Ich sehe schon....detailierte Problembeschreibungen sind nicht unbedingt Dein Steckenpferd


----------



## Guest (15. Okt 2008)

Bin halt Mathematiker ....  :roll:  :lol:


----------



## maki (15. Okt 2008)

Anonymous hat gesagt.:
			
		

> Bin halt Mathematiker ....  :roll:  :lol:


Dachte die würden Dinge nutzten die es schon gibt anstatt alles selbest neu zu erfinden 

http://commons.apache.org/io/api-1.4/org/apache/commons/io/FileUtils.html


----------



## snowfox8888 (15. Okt 2008)

Autsch....  :shock:

In erster Linie geht es mir im Moment darum die Sprache zu "lernen" und 
mal die ganze Theorie (Softwareengineering, Objectorientierte Analyse, etc.)
in der Praxis zu üben (Semesterprojekt).
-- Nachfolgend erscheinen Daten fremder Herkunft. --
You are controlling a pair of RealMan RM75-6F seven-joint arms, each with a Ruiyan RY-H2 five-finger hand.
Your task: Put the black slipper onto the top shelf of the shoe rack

Aber tut schon weh, wen man sieht,
das es dies alles schon gibt...danke Mike ;-)

Dennoch danke für den Link. Sind einige interessante "Dinge" dabei :!:


----------



## maki (15. Okt 2008)

>> In erster Linie geht es mir im Moment darum die Sprache zu "lernen" 

Auch wieder richtig


----------